Improv Everywhere, a comedic performance art group based in New York, has a history of pulling off hilarious and impressive “scenes of chaos and joy.” Running “missions” such as the annual “No Pants Subway Ride,” a food court musical, sending 80 people into Best Buy dressed as employees and getting 200 people to “freeze” during rush hour in Grand Central station, these guys are masters of the flash mob and the harmless prank. Last April, in a mission called “Best Game Ever,” they showed up at a little league baseball game with signs, peanut vendors, programs and even an NBC sponsored jumbotron with live commentary and player stats to turn an ordinary event into something extraordinary.

Building on that theme, Improv Everywhere’s latest mission was to create the “Best Funeral Ever,” to pick a random funeral from the obituaries and show up to make it “truly awesome.” It sounds terrible, and the video is pretty horrifying… until you realize it’s from April 1st. The next day, they confirmed it was an April Fool’s joke and that it wasn’t a real funeral — all of the “family members” were actors. Lots of people fell for it (I definitely did at first), but best of all was the local CW 11 news team that covered the YouTube video as if it were a real funeral. Charlie Todd, founder of Improv Everywhere, uploaded a video of the newscast with the following commentary:

So basically the extent of their reporting is watching a video on YouTube and then describing it as fact on air.

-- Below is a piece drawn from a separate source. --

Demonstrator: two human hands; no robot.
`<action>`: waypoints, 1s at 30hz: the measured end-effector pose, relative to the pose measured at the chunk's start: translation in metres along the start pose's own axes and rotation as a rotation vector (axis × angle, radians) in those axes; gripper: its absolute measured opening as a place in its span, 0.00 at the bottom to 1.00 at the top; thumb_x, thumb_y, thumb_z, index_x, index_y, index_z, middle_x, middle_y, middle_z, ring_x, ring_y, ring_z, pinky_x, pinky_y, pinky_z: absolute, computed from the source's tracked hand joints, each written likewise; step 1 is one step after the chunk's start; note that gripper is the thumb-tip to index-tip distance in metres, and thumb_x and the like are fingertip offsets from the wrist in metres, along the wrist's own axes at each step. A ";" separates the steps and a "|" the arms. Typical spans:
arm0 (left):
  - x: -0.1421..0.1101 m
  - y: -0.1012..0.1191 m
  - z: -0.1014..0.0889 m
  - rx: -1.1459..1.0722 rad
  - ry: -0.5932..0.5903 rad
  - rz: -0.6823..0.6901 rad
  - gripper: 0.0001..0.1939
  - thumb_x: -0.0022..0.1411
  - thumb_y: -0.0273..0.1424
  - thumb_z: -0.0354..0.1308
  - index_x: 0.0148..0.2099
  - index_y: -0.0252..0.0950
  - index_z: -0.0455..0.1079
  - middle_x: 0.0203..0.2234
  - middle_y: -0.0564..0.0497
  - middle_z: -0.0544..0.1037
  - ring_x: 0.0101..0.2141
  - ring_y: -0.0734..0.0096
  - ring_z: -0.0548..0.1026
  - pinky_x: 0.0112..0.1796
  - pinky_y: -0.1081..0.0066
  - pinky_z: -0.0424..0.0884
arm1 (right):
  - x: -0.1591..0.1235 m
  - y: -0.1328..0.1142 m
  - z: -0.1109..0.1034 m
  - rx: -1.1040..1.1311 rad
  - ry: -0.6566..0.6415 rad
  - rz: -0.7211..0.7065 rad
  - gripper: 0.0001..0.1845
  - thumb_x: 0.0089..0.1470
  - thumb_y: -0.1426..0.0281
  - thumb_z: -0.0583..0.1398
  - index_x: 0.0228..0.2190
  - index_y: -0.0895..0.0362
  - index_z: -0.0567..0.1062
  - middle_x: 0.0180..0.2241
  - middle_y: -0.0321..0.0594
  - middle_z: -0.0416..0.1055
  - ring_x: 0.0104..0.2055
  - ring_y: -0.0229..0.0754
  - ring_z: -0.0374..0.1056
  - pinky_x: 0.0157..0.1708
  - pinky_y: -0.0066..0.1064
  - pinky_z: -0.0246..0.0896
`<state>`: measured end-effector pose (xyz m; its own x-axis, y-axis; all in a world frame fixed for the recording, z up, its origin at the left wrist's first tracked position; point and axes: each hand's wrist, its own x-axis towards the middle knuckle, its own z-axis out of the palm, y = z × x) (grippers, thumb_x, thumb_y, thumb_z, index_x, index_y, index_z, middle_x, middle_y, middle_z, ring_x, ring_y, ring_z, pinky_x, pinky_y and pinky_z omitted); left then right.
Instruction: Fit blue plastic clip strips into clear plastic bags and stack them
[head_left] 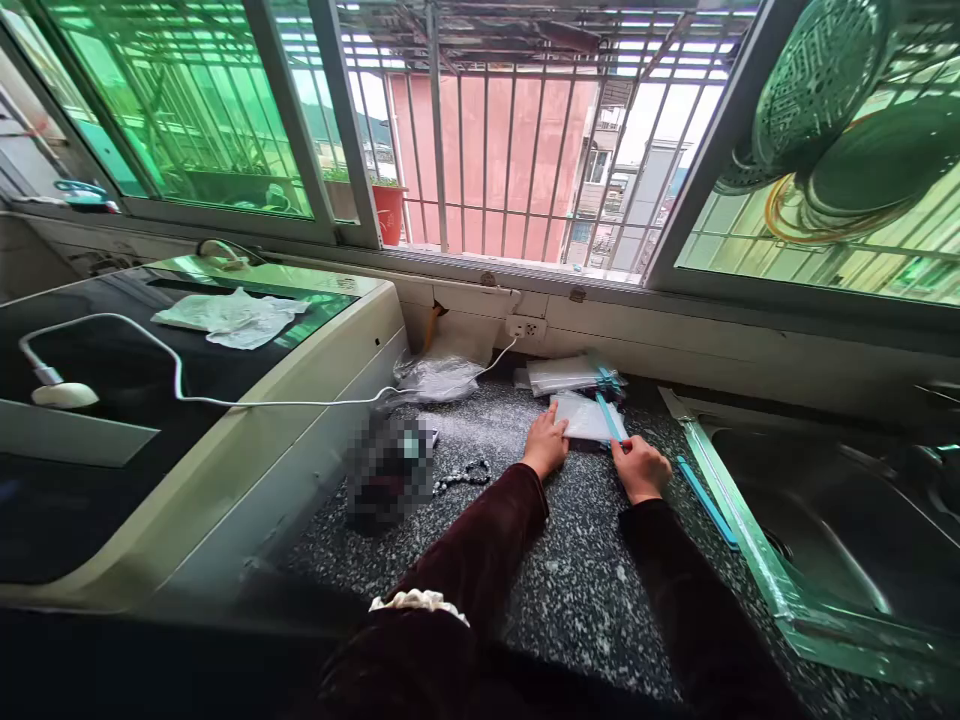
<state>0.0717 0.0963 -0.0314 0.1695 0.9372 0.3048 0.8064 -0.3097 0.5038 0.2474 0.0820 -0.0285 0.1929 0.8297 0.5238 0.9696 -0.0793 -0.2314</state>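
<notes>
A clear plastic zip bag (583, 417) with a blue seal strip lies flat on the speckled granite counter (577, 570). My left hand (546, 443) presses its fingers flat on the bag's left edge. My right hand (640, 467) is closed in a pinch at the blue strip at the bag's near right corner. Behind it a small stack of similar bags (574, 375) rests against the wall. Both arms wear dark red sleeves.
A washing machine (187, 400) with a white cable and a cloth on top stands at the left. A steel sink (825, 530) is at the right, a blue strip (706, 502) along its rim. A bead string (463, 476) and crumpled plastic (439, 378) lie on the counter.
</notes>
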 end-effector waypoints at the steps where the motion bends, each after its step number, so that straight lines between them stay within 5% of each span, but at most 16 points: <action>1: -0.002 -0.001 0.000 -0.013 0.000 -0.011 0.19 0.54 0.26 0.53 0.50 0.36 0.69 0.62 0.44 0.52 0.54 0.53 0.61 0.53 0.56 0.60 | 0.000 0.001 0.000 0.010 0.006 -0.007 0.15 0.51 0.60 0.55 0.23 0.59 0.71 0.23 0.44 0.70 0.26 0.43 0.63 0.28 0.31 0.41; 5: -0.010 -0.008 -0.011 -0.045 -0.006 -0.034 0.21 0.53 0.25 0.54 0.51 0.32 0.68 0.60 0.39 0.56 0.54 0.54 0.61 0.53 0.59 0.60 | -0.001 0.006 -0.001 0.057 0.085 -0.060 0.17 0.52 0.59 0.54 0.23 0.59 0.71 0.22 0.44 0.69 0.26 0.43 0.61 0.27 0.31 0.41; 9: -0.012 -0.031 -0.052 0.029 0.022 0.017 0.16 0.56 0.26 0.52 0.47 0.34 0.71 0.49 0.42 0.68 0.49 0.61 0.66 0.49 0.65 0.64 | 0.000 -0.008 -0.003 0.083 0.152 -0.190 0.16 0.53 0.62 0.53 0.24 0.59 0.72 0.23 0.44 0.69 0.28 0.43 0.61 0.29 0.32 0.43; 14: -0.007 -0.083 -0.124 0.293 0.073 -0.096 0.12 0.58 0.30 0.51 0.42 0.35 0.73 0.42 0.43 0.71 0.45 0.60 0.67 0.45 0.64 0.64 | 0.010 -0.083 -0.008 0.150 0.030 -0.481 0.14 0.54 0.66 0.52 0.25 0.58 0.74 0.25 0.42 0.71 0.31 0.43 0.63 0.33 0.32 0.48; 18: -0.010 -0.125 -0.158 0.411 0.067 -0.161 0.12 0.56 0.29 0.54 0.42 0.32 0.73 0.42 0.38 0.70 0.47 0.54 0.65 0.45 0.61 0.63 | 0.026 -0.163 -0.007 0.074 -0.244 -0.576 0.13 0.56 0.67 0.52 0.31 0.59 0.75 0.33 0.44 0.74 0.39 0.44 0.64 0.38 0.32 0.50; 24: -0.009 -0.149 -0.168 0.535 -0.006 -0.116 0.12 0.53 0.28 0.58 0.41 0.31 0.73 0.42 0.37 0.72 0.47 0.53 0.66 0.44 0.60 0.61 | 0.077 -0.255 0.019 0.024 -0.336 -0.602 0.14 0.57 0.68 0.51 0.40 0.58 0.73 0.41 0.45 0.73 0.47 0.44 0.63 0.42 0.31 0.53; 30: 0.005 -0.153 -0.159 0.586 -0.048 -0.060 0.10 0.58 0.23 0.52 0.36 0.30 0.75 0.37 0.37 0.74 0.43 0.57 0.68 0.40 0.63 0.60 | 0.120 -0.301 0.052 -0.089 -0.450 -0.479 0.13 0.56 0.71 0.55 0.42 0.63 0.71 0.40 0.53 0.72 0.48 0.48 0.65 0.44 0.36 0.59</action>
<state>-0.1408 0.1227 0.0221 0.1286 0.9606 0.2463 0.9915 -0.1288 -0.0156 -0.0293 0.2340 0.0614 -0.3260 0.9327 0.1540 0.9449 0.3268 0.0210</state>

They didn’t bother to email Improv Everywhere for comment, call the cemetery to verify, or try to get a quote from the”family.” They just watched the video and threw it on TV. Great journalism!

The story was on the news channel’s website too, but was later removed without any explanation or correction. Now, two weeks later, Todd has received a copyright notice from YouTube that his video of the newscast was removed due to a copyright claim from Tribune (the station’s parent company). First of all, it’s pretty silly to try to hide the mistake rather than owning up to it and posting a correction (Streisand Effect anyone?). But beyond that, it’s pretty ironic and hypocritical that the news organization, which used the Improv Eveywhere video without permission or even proper attribution, would send a take-down notice to the owner of the that video who was commenting on their commentary. Todd writes,

It’s OK for them to air content that we shot and own, but it’s not OK for me to upload their footage of the content they took from me? It’s “fair use” for the news to take a video off of YouTube and broadcast it, but it’s not “fair use” for a citizen to expose their poor reporting on his own content?

Fair use or not, Tribune just found a great way to draw more attention to the fact that their “journalists” fell for the prank and seem to be pretty embarrassed about it.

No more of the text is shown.